What is needed :: Transcribe the data in full and exactly, omitting any pictures.

Exercise data ::
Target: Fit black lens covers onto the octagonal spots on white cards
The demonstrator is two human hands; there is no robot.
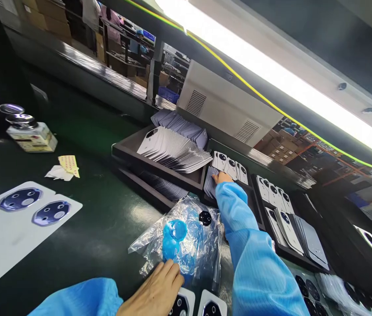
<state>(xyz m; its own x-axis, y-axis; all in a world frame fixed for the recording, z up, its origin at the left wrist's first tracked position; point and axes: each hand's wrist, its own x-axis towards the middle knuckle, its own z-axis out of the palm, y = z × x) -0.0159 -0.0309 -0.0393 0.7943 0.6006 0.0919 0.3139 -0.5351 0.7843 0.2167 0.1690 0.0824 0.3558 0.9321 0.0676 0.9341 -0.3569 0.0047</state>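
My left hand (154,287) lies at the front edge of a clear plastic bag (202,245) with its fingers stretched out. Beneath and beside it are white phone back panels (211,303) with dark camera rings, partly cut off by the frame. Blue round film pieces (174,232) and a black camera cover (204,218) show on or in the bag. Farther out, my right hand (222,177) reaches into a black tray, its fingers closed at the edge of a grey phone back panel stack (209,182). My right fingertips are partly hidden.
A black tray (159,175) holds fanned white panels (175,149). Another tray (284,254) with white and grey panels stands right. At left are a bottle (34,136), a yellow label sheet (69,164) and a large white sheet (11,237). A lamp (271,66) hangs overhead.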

Reply to the task ::
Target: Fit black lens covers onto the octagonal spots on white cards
The demonstrator is two human hands; there is no robot.
<state>(xyz m; its own x-axis, y-axis; all in a world frame fixed for the recording, z up, its origin at the left wrist's first tracked position; point and axes: each hand's wrist, its own x-axis towards the middle knuckle, its own z-axis out of the palm, y = z × x) -0.0159 -0.0309 -0.0393 0.7943 0.6006 0.0919 0.3139 -0.5351 0.7843 0.2167 0.1690 0.0824 0.3558 0.9321 0.0676 0.9341 -0.3569 0.0047</state>
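My left hand (154,287) lies at the front edge of a clear plastic bag (202,245) with its fingers stretched out. Beneath and beside it are white phone back panels (211,303) with dark camera rings, partly cut off by the frame. Blue round film pieces (174,232) and a black camera cover (204,218) show on or in the bag. Farther out, my right hand (222,177) reaches into a black tray, its fingers closed at the edge of a grey phone back panel stack (209,182). My right fingertips are partly hidden.
A black tray (159,175) holds fanned white panels (175,149). Another tray (284,254) with white and grey panels stands right. At left are a bottle (34,136), a yellow label sheet (69,164) and a large white sheet (11,237). A lamp (271,66) hangs overhead.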

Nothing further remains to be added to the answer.